Supplied by WENN.com
"Friends" hits close to home for anyone in an undefined relationship, but we weren't sure what Ed's inspiration for the hashtag relatable content was until we read about a radio interview he did shortly after his failed romance with Ellie Goulding. Ellie was once known as the singer of 2010 hit "Starry Eyed," but she'll probably go down in history as the girl who cheated on Ed with Niall Horan while they were staying in the same hotel because America loves its gossip no matter the fact that no one knows if it's actually true or now. Anyway, in Ed's radio interview, he told Click 98.9, "Normal people don't hold hands if they're just friends." That could literally be a line from "Friends," which appeared on the Don't EP, featuring the very song that started the firestorm of cheating accusations.
"Dive" is highly underrated, if only because it features a mystery solo by Eric Clapton under the Angelo Mysterioso pseudonym. All of the love songs on Divide are about Ed's now-wife Cherry Seaborn, he told GQ, so we can go out on a limb and assume she did mean it when she called him baby. This song about Ed's early fears about how easily he could fall in love with Cherry was co-written by Julia Michaels, who spoke about a panic attack she had during the writing process to Billboard and had to return another day to finish the song with Ed.
The newest Ed song on this list, "Best Part of Me" featuring Yebba, is also about his new wife, and he opened up to Charlamagne Tha God about how much Cherry contributed to No. 6 Collaborations Project. In addition to suggesting the Justin Bieber feature on "I Don't Care," Cherry's love inspired "Best Part of Me" because of how amazed Ed is that she sees all of his flaws and wants to be with him anyway. Ed continued, saying that he constantly wakes up and wonders why she chose to be with him. We stan a humble global phenomenon.
"Lego House" was a Big Moment for the then-unknown Ed Sheeran, and not just because Rupert Grint agreed to star in its music video. Capital FM says the mellow melody is about a relationship that's slowly deteriorating that Ed is trying to mend so his partner doesn't get hurt. Since this song is also definitely about Alice, we know that Ed's career and her departure for uni caused a major strain in their relationship that wasn't able to be fixed, but this was the first in a long string of hits about the failing relationship that made Ed a star. Bit of a Faustian exchange, that one.

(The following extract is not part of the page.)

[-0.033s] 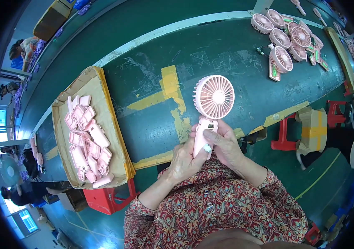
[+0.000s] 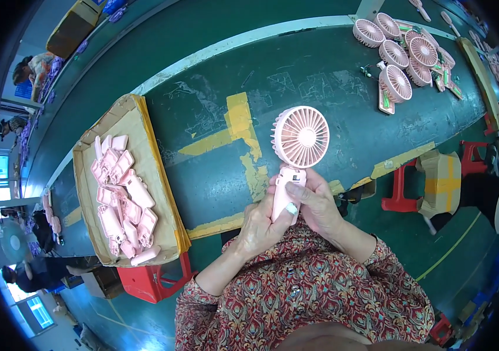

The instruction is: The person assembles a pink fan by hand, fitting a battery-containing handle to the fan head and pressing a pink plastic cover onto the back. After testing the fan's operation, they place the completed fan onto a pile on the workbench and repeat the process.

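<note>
A pink handheld fan is sitting in the grip, its round head pointing away from the wearer. The left hand is clasping the handle's lower left side, the right hand is curling around its right side, and both thumbs are resting on its face. Beyond the grip, yellow tape is marking the green table. Leftward, a cardboard tray is holding pink casing parts; far rightward, more pink fans are lying clustered.
</note>
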`<act>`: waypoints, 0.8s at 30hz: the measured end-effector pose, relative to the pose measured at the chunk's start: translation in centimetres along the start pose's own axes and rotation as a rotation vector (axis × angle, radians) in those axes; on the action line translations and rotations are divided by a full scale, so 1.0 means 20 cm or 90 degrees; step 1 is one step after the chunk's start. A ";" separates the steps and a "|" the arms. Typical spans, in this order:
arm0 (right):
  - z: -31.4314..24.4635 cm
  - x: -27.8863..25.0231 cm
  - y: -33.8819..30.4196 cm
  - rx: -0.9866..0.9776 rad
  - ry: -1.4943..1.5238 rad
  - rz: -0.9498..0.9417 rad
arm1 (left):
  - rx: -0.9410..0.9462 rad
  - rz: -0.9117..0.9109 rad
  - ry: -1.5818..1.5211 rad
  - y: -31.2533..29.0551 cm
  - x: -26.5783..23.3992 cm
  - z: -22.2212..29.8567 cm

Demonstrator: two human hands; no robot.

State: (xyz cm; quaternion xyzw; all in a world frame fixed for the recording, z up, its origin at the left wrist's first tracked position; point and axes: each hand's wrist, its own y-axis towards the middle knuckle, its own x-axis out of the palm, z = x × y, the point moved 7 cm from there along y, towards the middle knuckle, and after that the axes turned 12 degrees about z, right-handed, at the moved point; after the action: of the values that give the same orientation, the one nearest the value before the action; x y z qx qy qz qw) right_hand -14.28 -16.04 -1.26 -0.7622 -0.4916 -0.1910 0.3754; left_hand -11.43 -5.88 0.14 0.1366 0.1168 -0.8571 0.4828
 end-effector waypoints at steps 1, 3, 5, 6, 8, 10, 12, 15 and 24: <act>0.01 -0.01 0.01 0.005 0.006 0.010 | 0.001 -0.002 -0.001 0.00 0.00 -0.01; 0.02 -0.02 0.02 0.004 0.013 0.022 | -0.024 -0.043 0.014 0.01 0.01 -0.06; 0.00 -0.01 0.03 0.007 -0.011 0.035 | -0.098 -0.069 -0.056 0.03 0.02 -0.06; 0.00 -0.01 0.05 0.010 -0.026 0.038 | -0.180 -0.090 -0.124 0.03 0.03 -0.09; -0.01 -0.01 0.10 0.009 -0.080 0.029 | -0.219 -0.080 -0.211 0.07 0.01 -0.06; -0.02 0.00 0.12 -0.008 -0.153 0.001 | -0.234 -0.070 -0.231 0.12 -0.03 -0.03; -0.03 -0.02 0.14 0.006 -0.162 -0.006 | -0.176 -0.076 -0.141 0.18 -0.04 0.01; -0.08 -0.08 0.19 -0.061 -0.226 -0.027 | -0.100 0.014 -0.087 0.30 -0.09 0.03; -0.87 -0.34 0.10 -0.730 -0.765 0.443 | 0.340 0.361 0.525 1.24 -0.49 0.37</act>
State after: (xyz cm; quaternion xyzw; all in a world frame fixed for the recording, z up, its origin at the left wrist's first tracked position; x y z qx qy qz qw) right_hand -14.24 -33.77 4.68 -0.9094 -0.1754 0.1484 -0.3466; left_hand 13.90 -13.13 8.73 0.6033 0.0334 -0.5696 0.5573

Ed told Music-News that "One" was the last song he ever wrote about the relationship that inspired Plus so, yes, this is another song that's probably about Alice. Something tells us that wasn't the healthiest relationship. Multiply was Ed's first album following his debut, and he said that writing "One" was like his closure for both Plus and for his relationship. He also said that it's the only song on Multiply about that relationship, but since "Shirtsleeves" was written while he was with Alice, "The Man" was about the aftermath of their breakup, and he's later said a few songs on his second album were about her, we're thinking he's not always the most reliable narrator.
Sometimes, long-distance relationships can hurt worse than the messiest breakups. It's a different type of pain, like a strange prolonged ache with a heaping spoon of doubt, but Ed's hit "Photograph," which he wrote in ten-minutes with Johnny McDaid from Snow Patrol, is a tender ballad of hope for his long-distance GF, who at the time was Scottish singer Nina Nesbitt. Once we learned the other song on Multiply about Nina, cleverly titled "Nina," is about how Ed's never coming home and their relationship is over, "Photograph" started hitting a little different.